Yiming Xu (Nov 08 2024 at 10:18):

Thanks! This parses in the web editor, with an error that I would like to know the reason and fix.

Yiming Xu (Nov 08 2024 at 10:24):

Yiming Xu said:

I quickly wrote a piece of (wrong!) instance, and have question about it. here it is:

instance X2Y {M : Type*} [Monoid M]  [MulAction M X] [MulAction M Y] : MulAction M (M × X -> Y):=
{ one_smul := sorry,
 mul_smul := sorry}

It is wrong, because I should not use the whole type M × X -> Y, but the subtype consisting only the equivariant maps instead.

I tried

import Mathlib.Algebra.Group.Action.Defs


instance X2Y {M : Type*} [Monoid M]  [MulAction M X] [MulAction M Y] : MulAction M (M × X -> Y):=
{ one_smul := sorry,
  mul_smul := sorry}

reports the error of missing smul, and I expected, in the web editor, but not in VScode. What happens there?

Yiming Xu (Nov 08 2024 at 11:26):

This one does not work

instance X2Y {M : Type*} [Monoid M]  [MulAction M X] [MulAction M Y] : MulAction M (M × X -> Y):=
{ smul:= fun k e ↦ fun (g,x) ↦ e (M.mul k g, x),
  one_smul := sorry,
  mul_smul := sorry}

Yiming Xu (Nov 08 2024 at 11:26):

But that one works.

instance X2Y {M : Type*} [Monoid M]  [MulAction M X] [MulAction M Y] : MulAction M (M × X -> Y):=
{ smul:= fun k e ↦ fun (g,x) ↦ e (@Mul.mul M _ k g, x),
  one_smul := sorry,
  mul_smul := sorry}

Yiming Xu (Nov 08 2024 at 11:26):

Anyone know why?

Kevin Buzzard (Nov 08 2024 at 11:33):

What's the error?

Kevin Buzzard (Nov 08 2024 at 11:34):

Why not just use k * g?

Yiming Xu (Nov 08 2024 at 12:14):

Kevin Buzzard said:

What's the error?

Weird! The web version does not give any error for this piece of code

instance X2Y {M : Type*} [Monoid M]  [MulAction M X] [MulAction M Y] : MulAction M (M × X -> Y):=
{ smul:= fun k e ↦ fun (g,x) ↦ e (M.mul k g, x),
  one_smul := sorry,
  mul_smul := sorry}

but my local lean reports on the same piece of code reports:

invalid field notation, type is not of the form (C ...) where C is a constant
  M
has type
  Type u_1

.

Yiming Xu (Nov 08 2024 at 12:15):

Kevin Buzzard said:

Why not just use k * g?

Thanks! It simply works.

Yiming Xu (Nov 09 2024 at 13:10):

Another question: If I delete the {M : Type*} from

instance X2Y {M : Type*} [Monoid M]  [MulAction M X] [MulAction M Y] : MulAction M (M × X -> Y):=
{ smul:= fun k e ↦ fun (g,x) ↦ e (k * g, x),
  one_smul := sorry,
  mul_smul := sorry}

then it does not report any error, so does it make any practical difference if I write {M : Type*} in the statement or not? I guess maybe it only makes some difference if the type M is required to be in some universe level, say, the level has to be non-zero?

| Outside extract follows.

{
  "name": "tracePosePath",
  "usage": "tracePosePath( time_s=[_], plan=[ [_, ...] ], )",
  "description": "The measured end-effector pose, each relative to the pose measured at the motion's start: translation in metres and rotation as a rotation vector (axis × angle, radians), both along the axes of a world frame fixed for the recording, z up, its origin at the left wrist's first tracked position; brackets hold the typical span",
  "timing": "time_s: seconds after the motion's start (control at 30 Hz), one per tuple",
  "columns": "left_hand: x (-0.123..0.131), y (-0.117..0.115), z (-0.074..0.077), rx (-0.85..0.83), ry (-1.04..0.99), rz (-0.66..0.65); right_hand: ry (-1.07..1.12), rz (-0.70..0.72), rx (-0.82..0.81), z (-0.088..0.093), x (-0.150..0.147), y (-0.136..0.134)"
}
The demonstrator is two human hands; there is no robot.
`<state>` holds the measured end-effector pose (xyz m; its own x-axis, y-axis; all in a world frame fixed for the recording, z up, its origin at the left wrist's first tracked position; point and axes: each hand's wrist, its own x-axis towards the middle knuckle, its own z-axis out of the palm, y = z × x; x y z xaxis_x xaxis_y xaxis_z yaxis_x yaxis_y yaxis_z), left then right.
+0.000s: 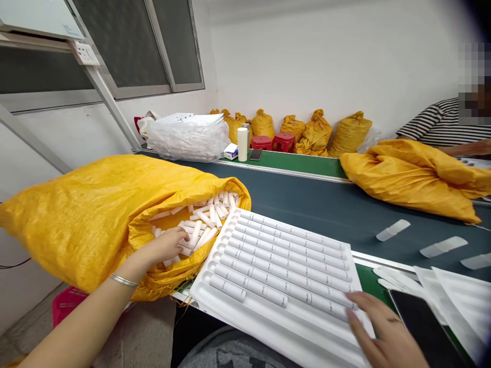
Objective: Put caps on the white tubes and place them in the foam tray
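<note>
In the mouth of a yellow woven sack (pixel 95 199), my left hand (pixel 169 246) lies among loose white tubes (pixel 207 220), its fingers curled down over them. What those fingers hold, if anything, is hidden. A white grooved tray (pixel 245 327) leans against the sack's mouth and reaches toward my lap. White tubes with small dark print (pixel 284 255) lie end to end in its grooves; the rows nearest me are partly filled or bare. At the tray's right side, the thumb and forefinger of my right hand (pixel 378 327) are closed around the end tube of one row.
Several translucent tubes (pixel 444 246) stand or lean on the dark belt (pixel 299 197). A black phone (pixel 425 327) and white trays (pixel 460 306) are at right. Another yellow sack (pixel 414 176) lies across the belt, near a person in a striped shirt (pixel 433 122).
</note>
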<state>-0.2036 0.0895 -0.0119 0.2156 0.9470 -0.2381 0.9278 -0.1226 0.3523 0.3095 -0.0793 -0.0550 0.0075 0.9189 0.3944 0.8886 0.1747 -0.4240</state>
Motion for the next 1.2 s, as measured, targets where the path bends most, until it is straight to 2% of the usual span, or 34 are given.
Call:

Kevin Buzzard (Nov 09 2024 at 13:59):

Probably you have set_option autoImplicit set to true. You can just compare the types of the declarations before and after the change by hovering over X2Y to see if there is any difference. Having autoImplicit true is a bit of a footgun so beware.

Yiming Xu (Nov 09 2024 at 14:07):

Thanks! I checked according your instruction just now.

Before the change, I have:

X2Y.{u_1, u_2, u_3} {X : Type u_2} {Y : Type u_3} {M : Type u_1} [Monoid M] [MulAction M X] [MulAction M Y] :
  MulAction M (M × X → Y)

and after the change, I see:

X2Y.{u_1, u_2, u_3} {M : Type u_1} {X : Type u_2} {Y : Type u_3} [Monoid M] [MulAction M X] [MulAction M Y] :
  MulAction M (M × X → Y)

Seems no difference except for the order of arguments.

But if I write set_option autoImplicit false, then Lean is unhappy until I wrote:

instance X2Y {M : Type*} {X : Type*} {Y:Type*} [Monoid M]  [MulAction M X] [MulAction M Y] : MulAction M (M × X -> Y):=
{ smul:= fun k e ↦ fun (g,x) ↦ e (k * g, x),
  one_smul := sorry,
  mul_smul := sorry}

.

Yiming Xu (Nov 09 2024 at 14:08):

Kevin Buzzard said:

Probably you have set_option autoImplicit set to true. You can just compare the types of the declarations before and after the change by hovering over X2Y to see if there is any difference. Having autoImplicit true is a bit of a footgun so beware.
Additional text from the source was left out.